Students in Canada who completed a 17-minute walk between two campus locations along a riverbank reported improvements in mood to the order of about one-third compared to those who made the journey via underground tunnels (Nisbet & Zelenski, 2011), though interestingly substantially underestimated how the outdoors walk would make them feel compared to the indoor alternative. Pretty et al. (2005) found that green exercise (exercise in the presence of nature) is more effective than exercise alone in improving mental health, while Barton and Pretty (2010) concluded that while exercise in nature improved self-esteem and mood, exercise in the presence of nature including water made for more improvements. As Mitchell (2019) eloquently describes: “walking in a garden, field or wood is like reaching into an invisible natural medicine cabinet” (p. 10).
Being in nature makes for a better ability to reflect (Mayer et al., 2009). O’Mara (2019) makes a connected observation regarding the inclusion of cloisters in building designs of the past, allowing people to walk and think outdoors while simultaneously being protected from inclement weather. A report for Mind charity also makes mention of nature’s role in mental health in the past, in particular how mental health institutions were “often situated in pleasant gardens and natural landscapes” (Mind, 2007, p. 4).

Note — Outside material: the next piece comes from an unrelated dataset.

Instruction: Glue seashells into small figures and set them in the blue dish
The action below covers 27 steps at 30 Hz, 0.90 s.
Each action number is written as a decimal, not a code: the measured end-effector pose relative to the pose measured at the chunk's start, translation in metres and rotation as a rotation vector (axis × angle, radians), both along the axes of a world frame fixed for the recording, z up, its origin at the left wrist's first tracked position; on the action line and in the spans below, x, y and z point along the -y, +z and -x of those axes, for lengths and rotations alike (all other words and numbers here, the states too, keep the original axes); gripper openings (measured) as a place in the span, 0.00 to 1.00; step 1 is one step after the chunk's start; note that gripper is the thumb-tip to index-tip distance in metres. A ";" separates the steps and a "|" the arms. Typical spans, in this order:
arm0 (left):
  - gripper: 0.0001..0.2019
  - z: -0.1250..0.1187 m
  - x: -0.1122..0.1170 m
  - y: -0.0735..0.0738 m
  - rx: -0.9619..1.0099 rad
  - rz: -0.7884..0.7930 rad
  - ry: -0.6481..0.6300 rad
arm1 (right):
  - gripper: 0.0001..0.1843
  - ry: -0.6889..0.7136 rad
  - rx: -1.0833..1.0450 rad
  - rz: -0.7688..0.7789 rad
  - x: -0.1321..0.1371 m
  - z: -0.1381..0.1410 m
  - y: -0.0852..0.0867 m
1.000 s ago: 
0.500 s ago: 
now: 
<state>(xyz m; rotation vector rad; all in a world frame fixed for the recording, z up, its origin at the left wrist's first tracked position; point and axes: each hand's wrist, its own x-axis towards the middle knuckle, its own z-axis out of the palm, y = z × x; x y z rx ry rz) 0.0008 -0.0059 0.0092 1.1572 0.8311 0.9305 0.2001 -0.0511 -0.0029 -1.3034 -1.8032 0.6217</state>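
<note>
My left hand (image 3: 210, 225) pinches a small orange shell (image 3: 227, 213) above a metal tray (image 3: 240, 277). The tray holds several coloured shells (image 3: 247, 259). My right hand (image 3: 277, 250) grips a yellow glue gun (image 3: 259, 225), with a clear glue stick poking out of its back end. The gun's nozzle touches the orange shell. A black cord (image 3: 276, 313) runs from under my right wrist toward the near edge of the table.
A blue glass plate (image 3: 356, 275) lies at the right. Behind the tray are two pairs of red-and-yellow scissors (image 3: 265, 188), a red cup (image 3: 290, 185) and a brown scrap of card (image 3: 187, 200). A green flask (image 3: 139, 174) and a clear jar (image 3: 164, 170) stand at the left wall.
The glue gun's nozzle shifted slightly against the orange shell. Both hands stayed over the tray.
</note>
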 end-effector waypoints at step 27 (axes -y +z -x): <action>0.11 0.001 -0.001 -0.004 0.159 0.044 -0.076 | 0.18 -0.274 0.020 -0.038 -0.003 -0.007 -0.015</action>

Nature has an impact even when viewed from indoors. A study of hospital patients discovered that those in rooms with windows looking out at a tree had shorter post-operative stays, had fewer negative evaluative comments from nurses, took fewer moderate and strong analgesic medicine doses and had slightly lower scores for minor postsurgical complications than their fellow patients in rooms looking out at a brick wall (Ulrich, 1984). Meanwhile workers in an office setting have been found to be more hostile, anxious and depressed than those working in rooms with windows, while those working near windows are reportedly more content than their colleagues seated further away (Selhub & Logan, 2012).

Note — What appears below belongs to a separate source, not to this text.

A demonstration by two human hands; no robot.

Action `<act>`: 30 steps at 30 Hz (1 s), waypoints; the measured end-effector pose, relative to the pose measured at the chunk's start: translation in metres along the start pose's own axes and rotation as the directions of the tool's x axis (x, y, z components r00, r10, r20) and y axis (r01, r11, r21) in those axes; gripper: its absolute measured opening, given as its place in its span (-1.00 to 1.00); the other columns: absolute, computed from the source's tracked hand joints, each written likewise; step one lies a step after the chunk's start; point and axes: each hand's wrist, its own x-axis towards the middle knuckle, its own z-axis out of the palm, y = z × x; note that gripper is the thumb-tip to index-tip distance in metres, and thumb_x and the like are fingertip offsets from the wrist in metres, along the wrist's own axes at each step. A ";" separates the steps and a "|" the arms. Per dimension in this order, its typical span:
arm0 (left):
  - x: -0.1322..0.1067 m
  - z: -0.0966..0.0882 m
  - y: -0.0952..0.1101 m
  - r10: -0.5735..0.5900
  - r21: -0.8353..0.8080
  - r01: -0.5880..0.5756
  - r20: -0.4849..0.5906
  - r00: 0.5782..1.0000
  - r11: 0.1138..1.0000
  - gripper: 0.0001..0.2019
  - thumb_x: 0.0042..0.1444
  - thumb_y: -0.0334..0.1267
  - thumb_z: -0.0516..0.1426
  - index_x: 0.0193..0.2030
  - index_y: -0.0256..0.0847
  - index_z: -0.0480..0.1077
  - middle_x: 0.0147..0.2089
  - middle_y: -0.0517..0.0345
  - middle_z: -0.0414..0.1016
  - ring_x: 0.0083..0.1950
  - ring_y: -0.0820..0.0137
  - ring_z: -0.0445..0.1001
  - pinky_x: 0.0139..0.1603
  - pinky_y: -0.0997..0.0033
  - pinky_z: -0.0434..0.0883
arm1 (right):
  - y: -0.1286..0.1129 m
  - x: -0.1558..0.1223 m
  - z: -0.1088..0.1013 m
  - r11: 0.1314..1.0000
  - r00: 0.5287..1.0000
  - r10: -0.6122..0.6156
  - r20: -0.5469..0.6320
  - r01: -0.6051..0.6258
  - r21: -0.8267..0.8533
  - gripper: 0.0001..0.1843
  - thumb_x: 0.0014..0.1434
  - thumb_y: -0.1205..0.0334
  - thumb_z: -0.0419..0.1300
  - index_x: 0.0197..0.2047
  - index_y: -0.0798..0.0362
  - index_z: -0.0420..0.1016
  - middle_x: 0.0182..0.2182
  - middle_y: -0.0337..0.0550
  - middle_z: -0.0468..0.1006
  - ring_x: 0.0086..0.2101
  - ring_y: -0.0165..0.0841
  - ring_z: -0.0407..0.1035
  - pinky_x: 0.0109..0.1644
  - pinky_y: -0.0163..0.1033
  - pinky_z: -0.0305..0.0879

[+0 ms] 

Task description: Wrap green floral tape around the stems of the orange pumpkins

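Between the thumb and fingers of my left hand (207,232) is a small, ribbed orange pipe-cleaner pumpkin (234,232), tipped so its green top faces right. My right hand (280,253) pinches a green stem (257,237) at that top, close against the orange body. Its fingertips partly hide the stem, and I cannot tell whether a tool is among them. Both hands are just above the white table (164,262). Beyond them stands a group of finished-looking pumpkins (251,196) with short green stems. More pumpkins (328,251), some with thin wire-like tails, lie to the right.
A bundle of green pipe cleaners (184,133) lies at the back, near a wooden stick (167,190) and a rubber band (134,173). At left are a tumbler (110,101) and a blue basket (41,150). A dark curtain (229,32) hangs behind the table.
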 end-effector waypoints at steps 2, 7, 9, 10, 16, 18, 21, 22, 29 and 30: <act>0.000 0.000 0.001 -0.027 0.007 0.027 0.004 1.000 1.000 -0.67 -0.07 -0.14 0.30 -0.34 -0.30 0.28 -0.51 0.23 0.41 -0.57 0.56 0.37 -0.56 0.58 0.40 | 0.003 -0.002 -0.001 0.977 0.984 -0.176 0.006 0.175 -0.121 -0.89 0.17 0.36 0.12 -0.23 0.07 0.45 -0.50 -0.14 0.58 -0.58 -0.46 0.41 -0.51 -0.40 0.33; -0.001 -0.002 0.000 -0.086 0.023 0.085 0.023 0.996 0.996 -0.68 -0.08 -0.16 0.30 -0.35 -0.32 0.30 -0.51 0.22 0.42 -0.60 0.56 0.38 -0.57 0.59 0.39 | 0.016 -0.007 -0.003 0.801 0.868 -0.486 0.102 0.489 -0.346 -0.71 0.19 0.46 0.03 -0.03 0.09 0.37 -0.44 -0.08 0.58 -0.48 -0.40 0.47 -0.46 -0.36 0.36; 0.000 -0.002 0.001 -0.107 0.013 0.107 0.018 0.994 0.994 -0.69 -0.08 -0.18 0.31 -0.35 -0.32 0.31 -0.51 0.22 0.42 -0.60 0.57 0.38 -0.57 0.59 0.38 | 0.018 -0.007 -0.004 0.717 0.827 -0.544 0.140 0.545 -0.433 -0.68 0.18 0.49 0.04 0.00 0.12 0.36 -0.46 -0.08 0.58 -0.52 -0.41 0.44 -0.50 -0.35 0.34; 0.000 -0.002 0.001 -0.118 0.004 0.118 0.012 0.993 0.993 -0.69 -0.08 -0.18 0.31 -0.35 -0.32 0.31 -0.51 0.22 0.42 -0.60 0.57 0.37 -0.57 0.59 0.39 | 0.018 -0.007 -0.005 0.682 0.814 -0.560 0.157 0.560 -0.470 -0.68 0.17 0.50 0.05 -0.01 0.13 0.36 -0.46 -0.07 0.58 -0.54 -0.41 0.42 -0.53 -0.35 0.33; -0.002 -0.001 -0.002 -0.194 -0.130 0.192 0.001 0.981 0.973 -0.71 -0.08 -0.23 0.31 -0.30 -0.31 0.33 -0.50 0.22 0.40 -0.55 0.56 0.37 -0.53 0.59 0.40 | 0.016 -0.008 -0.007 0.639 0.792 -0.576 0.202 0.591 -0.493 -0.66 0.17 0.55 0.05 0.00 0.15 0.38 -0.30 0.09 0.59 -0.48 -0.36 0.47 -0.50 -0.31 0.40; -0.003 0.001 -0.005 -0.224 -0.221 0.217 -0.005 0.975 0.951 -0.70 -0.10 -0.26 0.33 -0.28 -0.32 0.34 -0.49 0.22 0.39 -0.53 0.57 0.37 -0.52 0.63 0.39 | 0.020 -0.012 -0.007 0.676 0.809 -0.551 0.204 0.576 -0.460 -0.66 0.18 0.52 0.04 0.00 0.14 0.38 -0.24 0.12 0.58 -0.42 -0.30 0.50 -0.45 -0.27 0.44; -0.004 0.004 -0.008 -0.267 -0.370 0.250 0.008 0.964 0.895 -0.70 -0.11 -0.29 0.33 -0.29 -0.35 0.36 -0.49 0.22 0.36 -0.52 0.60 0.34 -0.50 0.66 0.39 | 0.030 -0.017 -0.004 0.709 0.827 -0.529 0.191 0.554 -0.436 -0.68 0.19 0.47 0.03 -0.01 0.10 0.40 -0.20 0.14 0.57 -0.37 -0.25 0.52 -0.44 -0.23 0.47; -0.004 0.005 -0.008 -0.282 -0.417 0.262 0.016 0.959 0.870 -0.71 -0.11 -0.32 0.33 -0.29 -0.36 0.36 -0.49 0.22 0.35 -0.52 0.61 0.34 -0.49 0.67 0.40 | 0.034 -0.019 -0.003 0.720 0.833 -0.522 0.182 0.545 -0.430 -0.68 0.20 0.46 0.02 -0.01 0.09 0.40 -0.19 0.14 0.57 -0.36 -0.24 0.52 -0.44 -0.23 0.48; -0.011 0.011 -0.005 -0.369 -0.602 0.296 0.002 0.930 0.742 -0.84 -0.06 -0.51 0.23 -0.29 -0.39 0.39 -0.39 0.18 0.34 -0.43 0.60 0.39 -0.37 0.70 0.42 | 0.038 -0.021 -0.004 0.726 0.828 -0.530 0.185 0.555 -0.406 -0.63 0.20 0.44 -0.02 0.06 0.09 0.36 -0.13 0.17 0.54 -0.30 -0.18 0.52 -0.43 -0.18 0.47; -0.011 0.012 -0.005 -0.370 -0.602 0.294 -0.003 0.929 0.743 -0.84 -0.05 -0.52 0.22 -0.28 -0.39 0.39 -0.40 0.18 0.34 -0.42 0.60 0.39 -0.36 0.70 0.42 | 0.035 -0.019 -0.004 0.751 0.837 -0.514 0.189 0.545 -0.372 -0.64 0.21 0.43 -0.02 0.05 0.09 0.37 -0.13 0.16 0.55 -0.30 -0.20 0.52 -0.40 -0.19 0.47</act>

Nature does not have to remain outside to positively influence a person’s mental health. Adding plants to an indoor room makes for a better mood (Selhub & Logan, 2012), while McGeeney (2016, p. 74) argues that adding “a bowl of fresh flowers or a potted plant can make a difference” in the therapy room. Fearful patients waiting to see the dentist have been found to be less stressed when a large nature mural was added to a previously blank wall (Heerwagen, 1990, as cited in McGeeney, 2016, p. 77). A study recording intentional damage to artwork at a Swedish psychiatric hospital over two decades found that no pictures of nature were touched over the duration of the study (Ulrich, 1986, as cited in McGeeney, 2016, p. 74).
Raynor Winn and her husband set off on a 630-mile walk in 2013 when they became homeless in their 50s. A tough existence with few comforts, Winn (2019, p. 370) nonetheless describes nature as her safe place and acknowledges how the couple changed with their path, becoming “stronger, calmer, our passage quieter”.
The ancient intuitive understanding that nature plays a very important role in mental health has more recently been augmented with theories and supported in a wide range of research studies. The bottom line is that nature is a resource we could all harness for our own good. Perhaps you could forge a closer connection to nature in your life, either by bringing it into your indoor environment or meeting it outside and allowing its benefits to soak into your very being?